Jemen krijgt eigendom van artefacten, maar Met zal ze nog steeds tentoonstellen
Het Metropolitan Museum of Art draagt de eigendom van twee oude sculpturen die zich in de collectie bevonden over aan Jemen, zeiden functionarissen, bijna veertig jaar nadat ze waren verwijderd van een archeologische vindplaats in de buurt van de oude stad Marib.
Maar de stenen artefacten, die dateren uit het derde millennium voor Christus, zullen niet onmiddellijk worden teruggestuurd naar hun thuisland vanwege de aanhoudende burgeroorlog daar. Ambtenaren van de Jemenitische ambassade in Washington hebben in plaats daarvan de Met gevraagd hen voorlopig vast te houden als onderdeel van een voogdijovereenkomst.
“We zijn verheugd dat Jemen het eigendom van zijn kostbare en onschatbare culturele erfgoed terugwint”, zei Mohammed Al-Hadhrami, de ambassadeur van de Republiek Jemen in de Verenigde Staten, in een verklaring. “Vanwege de huidige situatie in Jemen is het niet het juiste moment om deze artefacten terug te brengen naar ons thuisland.”
De aankondiging zal naar verwachting vrijdag tijdens een ceremonie worden gedaan. De Jemenitische regering sloot eerder dit jaar een soortgelijke leningsovereenkomst af met het Smithsonian Institution, dat ermee instemde 77 geroofde voorwerpen die in beslag waren genomen bij een kunsthandelaar in New York, in bewaring te nemen en te verzorgen.

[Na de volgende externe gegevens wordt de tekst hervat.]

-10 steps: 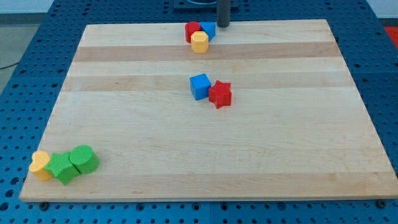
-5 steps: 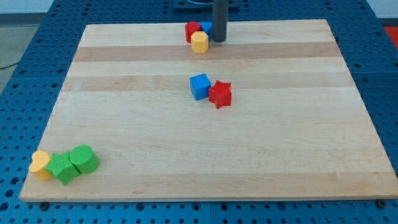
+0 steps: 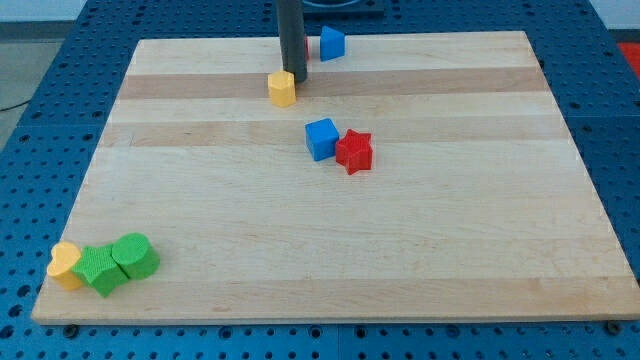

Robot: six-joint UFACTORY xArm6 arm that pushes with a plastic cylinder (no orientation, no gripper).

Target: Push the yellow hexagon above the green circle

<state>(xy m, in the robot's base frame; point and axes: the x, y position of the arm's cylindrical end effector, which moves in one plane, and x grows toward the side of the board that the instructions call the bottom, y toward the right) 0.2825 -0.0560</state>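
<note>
The yellow hexagon [image 3: 283, 88] lies near the view's top, left of centre. My tip [image 3: 297, 80] touches its upper right side. Two green blocks sit at the bottom left corner: a rounded one [image 3: 135, 256], which looks like the circle, and a jagged one [image 3: 97, 270] touching its left side. The hexagon is far above them and to their right.
A yellow block [image 3: 65, 265] touches the jagged green block on the left. A blue block [image 3: 332, 42] sits at the top edge, right of the rod. A blue cube [image 3: 321, 138] and a red star [image 3: 354, 151] touch near the board's [image 3: 450, 250] middle.
My tip swept left and down across the top cluster. The yellow hexagon moved left and down with it, away from the blue block. The red block of that cluster is now behind the rod.
</note>
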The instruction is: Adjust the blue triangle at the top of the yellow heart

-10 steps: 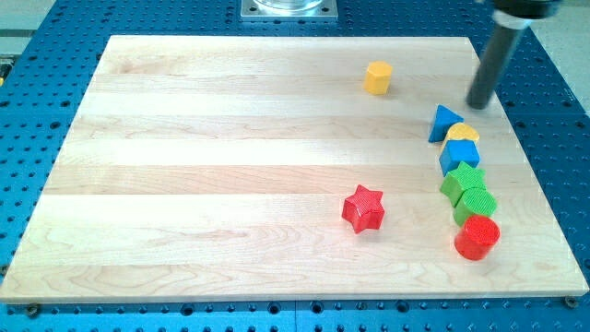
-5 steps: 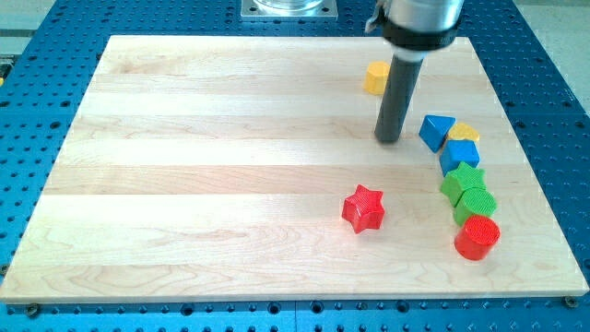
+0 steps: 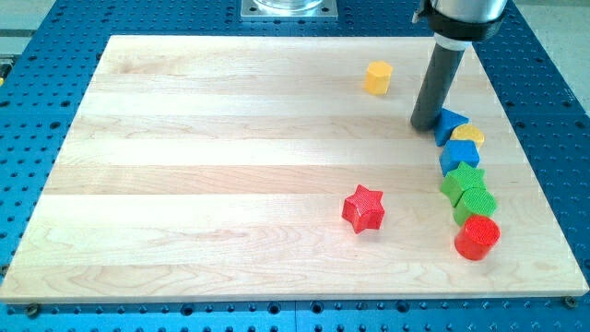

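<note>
The blue triangle (image 3: 451,124) lies at the view's right, touching the top-left of the yellow heart (image 3: 467,136). My tip (image 3: 425,125) stands right against the triangle's left side. The rod rises from there toward the view's top. Below the heart a blue block (image 3: 458,155) continues a column running down the view's right.
Under the blue block sit a green star (image 3: 465,180), a green block (image 3: 475,203) and a red cylinder (image 3: 477,237). A yellow hexagon (image 3: 377,77) stands left of the rod, toward the top. A red star (image 3: 363,207) lies lower, nearer the middle.
My tip swung from the triangle's upper right round to its left, then moved right against it. The triangle shifted left, then back right and up beside the heart.
</note>
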Controlling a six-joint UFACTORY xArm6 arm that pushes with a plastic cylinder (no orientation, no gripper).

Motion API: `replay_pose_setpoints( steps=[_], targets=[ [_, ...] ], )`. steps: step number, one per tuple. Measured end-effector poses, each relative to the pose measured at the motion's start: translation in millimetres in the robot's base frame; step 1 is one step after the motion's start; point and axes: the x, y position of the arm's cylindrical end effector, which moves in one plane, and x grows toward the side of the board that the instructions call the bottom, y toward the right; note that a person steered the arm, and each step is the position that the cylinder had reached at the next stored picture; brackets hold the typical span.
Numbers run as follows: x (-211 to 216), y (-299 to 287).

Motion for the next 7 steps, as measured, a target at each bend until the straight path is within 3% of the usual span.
replay_pose_setpoints(
  steps=[2,5,6,7],
  targets=[
    [-5,30],
    [-10,-40],
    [-27,-59],
    [-86,-75]
  ],
)
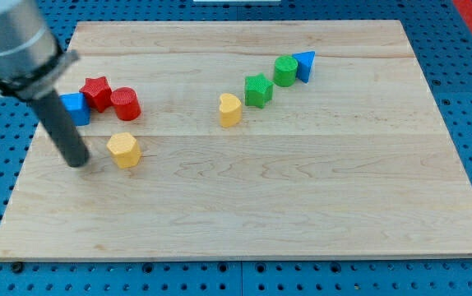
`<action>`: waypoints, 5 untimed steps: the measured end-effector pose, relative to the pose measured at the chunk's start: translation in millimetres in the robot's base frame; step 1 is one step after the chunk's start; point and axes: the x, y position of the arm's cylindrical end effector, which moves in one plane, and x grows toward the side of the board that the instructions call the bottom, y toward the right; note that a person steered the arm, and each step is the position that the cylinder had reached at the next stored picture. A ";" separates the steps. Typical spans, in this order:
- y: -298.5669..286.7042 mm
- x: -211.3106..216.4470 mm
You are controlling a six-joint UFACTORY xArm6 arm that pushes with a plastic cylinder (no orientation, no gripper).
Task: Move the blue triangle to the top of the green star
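The blue triangle (305,65) sits near the view's top right, touching the right side of a green cylinder (284,71). The green star (258,90) lies just below and left of that cylinder. My tip (77,162) rests on the board at the view's left, far from both. It is just left of a yellow hexagon block (124,150) and below a blue block (76,108).
A red star (96,91) and a red cylinder (126,104) sit beside the blue block at the left. A yellow heart-like block (230,108) lies left of the green star. The wooden board (302,205) rests on a blue pegboard.
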 end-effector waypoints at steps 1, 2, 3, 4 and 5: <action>94.7 -35.0; 161.5 -52.2; 199.7 -50.6; 246.8 -77.9; 307.0 -177.8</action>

Beide artefacten werden eind jaren negentig door de Met verworven van de verzamelaar Jean-Luc Chalmin, aldus het museum. Eén ervan, het beeld van een vrouwenfiguur die een ketting met riempje droeg, was een aankoop; de andere, een marmeren vijzel, was een geschenk. De sculpturen zijn verworven door de afdeling oude kunst uit het Nabije Oosten van de Met.
“Deze boeiende objecten bieden een belangrijke kans om de Jemenitische cultuur te presenteren, in dialoog met onze collectie van 5000 jaar kunstgeschiedenis”, zegt Max Hollein, directeur en algemeen directeur van de Met. “We zijn dankbaar dat we zo’n collegiale en oprechte toewijding hebben opgebouwd om deze belangrijke werken onder de aandacht te brengen.”
De afgelopen jaren hebben repatriëringsinspanningen museumfunctionarissen ertoe gedwongen nauwkeurig te onderzoeken hoe hun voorgangers aan objecten kwamen, in sommige gevallen zonder rekening te houden met wetten op het gebied van cultureel erfgoed en lokale gebruiken die hen ervan hadden kunnen weerhouden hun thuisland te verlaten. Sommige onderzoeken zijn afkomstig van culturele instellingen of van amateurspeurneuzen, terwijl andere zijn gestart door wetshandhavers.
Maar naarmate meer objecten worden gerepatrieerd, zijn er zorgen over het vermogen van sommige landen, vooral die in oorlog, om voor hen te zorgen. De inspanningen om Jemenitische artefacten bij de Met en het Smithsonian te blijven beschermen en tegelijkertijd het eigendom officieel aan de regering over te dragen, zijn door sommige archeologen en historici geprezen.
“Het geeft me hoop”, zegt Lamya Khalidi, een archeoloog bij het Franse Nationale Centrum voor Wetenschappelijk Onderzoek, die acht jaar in Jemen heeft doorgebracht om te werken aan restauratie- en conserveringsprojecten. “Het is een moeilijke tijd om kunstvoorwerpen terug te sturen, omdat de musea nog steeds proberen te beoordelen wat de omvang van de schade is geweest na zoveel jaren van bombardementen.”
Sommige Jemenitische culturele erfgoedsites hebben de afgelopen jaren internationale steun gekregen. In 2021 voltooide het Wereldmonumentenfonds de restauratie van het Imampaleis, een 19e-eeuws Ottomaans gebouw dat deel uitmaakt van het Ta’izz Museumcomplex en de thuisbasis is van het Nationaal Museum, dat zwaar beschadigd was door beschietingen.
“Het museum werd gedeeltelijk geplunderd”, zegt Alessandra Peruzzetto, regionaal directeur van het monumentenfonds in het Midden-Oosten en Noord-Afrika. ‘Maar ze werden teruggevonden voordat plunderaars ze buiten het land konden verkopen. Nu zitten ze in dozen, wachtend om tentoongesteld te worden in het museum dat we restaureren.”